In May, Palestinian Islamic Jihad released a video of Troufanov.

Israel’s Foreign Ministry and Ministry of Diaspora Affairs are purchasing large number of copies to distribute to government officials worldwide, including an effort to distribute 500 copies to government officials in China.

The Israeli embassy in Australia gave copies of the book to those who attended their Oct. 7 commemoration, with numerous copies going to government officials. On Oct. 8, Senate Opposition Leader Simon Birmingham introduced a motion to mark the Oct. 7 anniversary, citing the mattress atrocity in his speech on the Senate floor.

Next month, Penzel is scheduled to speak to the British Parliament, at a time when Britain’s new government is pulling away from Israel.

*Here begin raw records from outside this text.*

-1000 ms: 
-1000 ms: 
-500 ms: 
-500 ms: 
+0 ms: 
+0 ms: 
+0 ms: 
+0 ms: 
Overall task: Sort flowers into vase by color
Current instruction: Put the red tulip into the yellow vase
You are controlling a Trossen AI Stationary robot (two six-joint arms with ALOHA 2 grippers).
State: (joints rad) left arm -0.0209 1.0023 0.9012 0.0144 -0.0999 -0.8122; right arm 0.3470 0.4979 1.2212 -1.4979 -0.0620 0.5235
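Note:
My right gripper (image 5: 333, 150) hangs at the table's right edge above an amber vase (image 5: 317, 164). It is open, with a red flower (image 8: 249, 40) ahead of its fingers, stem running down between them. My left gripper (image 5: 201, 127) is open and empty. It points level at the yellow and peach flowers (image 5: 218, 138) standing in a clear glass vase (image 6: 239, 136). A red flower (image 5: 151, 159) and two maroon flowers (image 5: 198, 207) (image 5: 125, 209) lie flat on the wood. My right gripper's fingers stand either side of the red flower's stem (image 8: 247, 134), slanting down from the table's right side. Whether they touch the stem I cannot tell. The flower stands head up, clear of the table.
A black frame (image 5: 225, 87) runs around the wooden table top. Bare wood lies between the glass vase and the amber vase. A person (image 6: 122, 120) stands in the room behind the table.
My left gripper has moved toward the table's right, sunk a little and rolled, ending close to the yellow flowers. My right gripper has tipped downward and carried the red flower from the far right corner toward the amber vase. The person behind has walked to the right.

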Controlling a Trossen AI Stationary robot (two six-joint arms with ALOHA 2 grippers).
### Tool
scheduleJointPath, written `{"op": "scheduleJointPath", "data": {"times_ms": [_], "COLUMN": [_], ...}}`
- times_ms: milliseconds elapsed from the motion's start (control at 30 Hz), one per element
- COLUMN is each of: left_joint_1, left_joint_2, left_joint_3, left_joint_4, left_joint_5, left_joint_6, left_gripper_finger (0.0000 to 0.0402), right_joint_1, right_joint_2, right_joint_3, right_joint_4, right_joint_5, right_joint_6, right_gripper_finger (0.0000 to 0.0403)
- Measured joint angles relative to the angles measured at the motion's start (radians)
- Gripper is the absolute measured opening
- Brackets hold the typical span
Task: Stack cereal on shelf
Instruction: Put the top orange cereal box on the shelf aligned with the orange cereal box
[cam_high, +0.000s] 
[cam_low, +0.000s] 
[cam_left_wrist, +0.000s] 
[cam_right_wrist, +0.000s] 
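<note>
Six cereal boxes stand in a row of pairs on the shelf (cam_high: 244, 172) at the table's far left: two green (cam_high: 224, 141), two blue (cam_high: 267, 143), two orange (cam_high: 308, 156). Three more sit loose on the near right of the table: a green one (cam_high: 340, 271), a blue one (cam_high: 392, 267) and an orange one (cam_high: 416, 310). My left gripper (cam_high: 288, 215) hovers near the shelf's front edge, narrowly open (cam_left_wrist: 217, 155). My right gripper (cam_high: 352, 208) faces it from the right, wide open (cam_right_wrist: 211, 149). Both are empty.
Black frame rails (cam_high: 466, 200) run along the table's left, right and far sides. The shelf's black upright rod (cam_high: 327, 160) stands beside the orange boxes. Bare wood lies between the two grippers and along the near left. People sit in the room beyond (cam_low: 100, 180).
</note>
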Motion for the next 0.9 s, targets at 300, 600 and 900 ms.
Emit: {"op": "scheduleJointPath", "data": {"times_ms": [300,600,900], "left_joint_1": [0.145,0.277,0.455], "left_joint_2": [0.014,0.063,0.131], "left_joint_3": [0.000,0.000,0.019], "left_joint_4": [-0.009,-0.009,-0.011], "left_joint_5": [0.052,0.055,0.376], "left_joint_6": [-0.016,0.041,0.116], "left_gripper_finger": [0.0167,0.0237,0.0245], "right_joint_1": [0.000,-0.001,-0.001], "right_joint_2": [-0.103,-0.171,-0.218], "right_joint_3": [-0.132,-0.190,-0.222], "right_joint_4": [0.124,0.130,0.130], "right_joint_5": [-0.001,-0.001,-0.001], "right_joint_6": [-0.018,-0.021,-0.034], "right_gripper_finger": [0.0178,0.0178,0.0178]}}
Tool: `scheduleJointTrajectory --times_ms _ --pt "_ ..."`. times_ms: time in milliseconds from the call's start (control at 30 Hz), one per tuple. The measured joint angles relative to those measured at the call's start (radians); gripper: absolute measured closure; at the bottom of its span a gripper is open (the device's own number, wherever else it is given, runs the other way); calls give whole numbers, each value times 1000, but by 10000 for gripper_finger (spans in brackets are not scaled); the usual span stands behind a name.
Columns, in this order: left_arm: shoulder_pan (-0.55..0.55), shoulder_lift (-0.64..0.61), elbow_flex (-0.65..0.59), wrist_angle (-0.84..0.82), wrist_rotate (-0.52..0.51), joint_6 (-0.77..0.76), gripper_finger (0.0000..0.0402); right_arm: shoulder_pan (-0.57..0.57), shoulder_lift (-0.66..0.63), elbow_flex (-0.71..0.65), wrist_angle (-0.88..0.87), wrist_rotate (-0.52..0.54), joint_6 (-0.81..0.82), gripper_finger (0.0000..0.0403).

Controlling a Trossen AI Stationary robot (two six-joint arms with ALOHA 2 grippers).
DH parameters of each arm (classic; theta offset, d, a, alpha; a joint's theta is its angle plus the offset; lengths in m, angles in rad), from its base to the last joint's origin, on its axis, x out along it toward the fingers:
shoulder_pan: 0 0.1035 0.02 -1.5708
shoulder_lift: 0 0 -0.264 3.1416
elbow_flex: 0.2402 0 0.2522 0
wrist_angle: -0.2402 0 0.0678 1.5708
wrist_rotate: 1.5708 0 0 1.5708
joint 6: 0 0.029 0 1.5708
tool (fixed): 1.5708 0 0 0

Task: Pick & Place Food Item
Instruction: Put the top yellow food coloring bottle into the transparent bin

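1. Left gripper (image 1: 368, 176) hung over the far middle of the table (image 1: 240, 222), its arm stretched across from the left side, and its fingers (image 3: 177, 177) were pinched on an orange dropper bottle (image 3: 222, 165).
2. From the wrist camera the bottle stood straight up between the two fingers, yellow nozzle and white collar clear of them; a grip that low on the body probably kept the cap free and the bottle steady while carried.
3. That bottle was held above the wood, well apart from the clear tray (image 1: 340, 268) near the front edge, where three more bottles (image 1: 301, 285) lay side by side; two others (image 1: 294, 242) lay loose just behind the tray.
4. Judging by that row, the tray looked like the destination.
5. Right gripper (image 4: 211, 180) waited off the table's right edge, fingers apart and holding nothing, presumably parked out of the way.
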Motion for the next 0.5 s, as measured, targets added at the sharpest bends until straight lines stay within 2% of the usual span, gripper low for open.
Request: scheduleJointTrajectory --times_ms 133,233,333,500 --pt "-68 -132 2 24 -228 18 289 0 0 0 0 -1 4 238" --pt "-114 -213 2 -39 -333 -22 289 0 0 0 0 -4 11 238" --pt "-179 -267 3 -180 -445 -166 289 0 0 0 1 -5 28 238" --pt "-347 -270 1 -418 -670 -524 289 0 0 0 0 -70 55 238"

Cheryl Dorchinsky, founding director of the Atlanta Israel Coalition, said the book also goes into the concepts of survivor guilt, and anger with God. “The book answers a lot of those questions from the conversations.”

While Israel has been screening a documentary of raw footage from Oct. 7, mainly with footage filmed by Hamas, that has been in closed-door sessions around the world, often with government officials or media figures, with none of the footage allowed beyond the room. Penzel noted the book brings the reality and extent of the atrocities to everyone.

Countering denial

With the atrocity denial currently going on among anti-Israel activists, he said, “imagine what we will be facing in 50 years, 100 years.”

At George Washington University, someone approached him saying they did not support what happened on Oct. 7, but felt Israel had pre-meditated it to give Israel a pretext to commit genocide in Gaza. Penzel wondered, if a country is immoral enough to perpetrate a genocide, “why would they care about any justification?”

There have also been online reviews of the book that engage in Oct. 7 denial.

Penzel said that he has attended pro-Hamas rallies, holding an Israeli flag and the book, “interviewing people to hear what they had to say.” He said some denied the atrocities of Oct. 7, others supported it, while others “simply did not know what happened.”

He has been asked to do a book on the hostages who were liberated, but he said getting this book out was “just the beginning.” The important and more challenging part is getting people exposed to the testimonies. “That is all I care about,” he said. “Once one reads the book, they can’t just ignore it.”

He wants the testimonies to be spread “as much as possible,” out of the belief that “we owe it to the victims,” and it also shows “the basic legitimacy of Israel’s right to fight for its self defense.”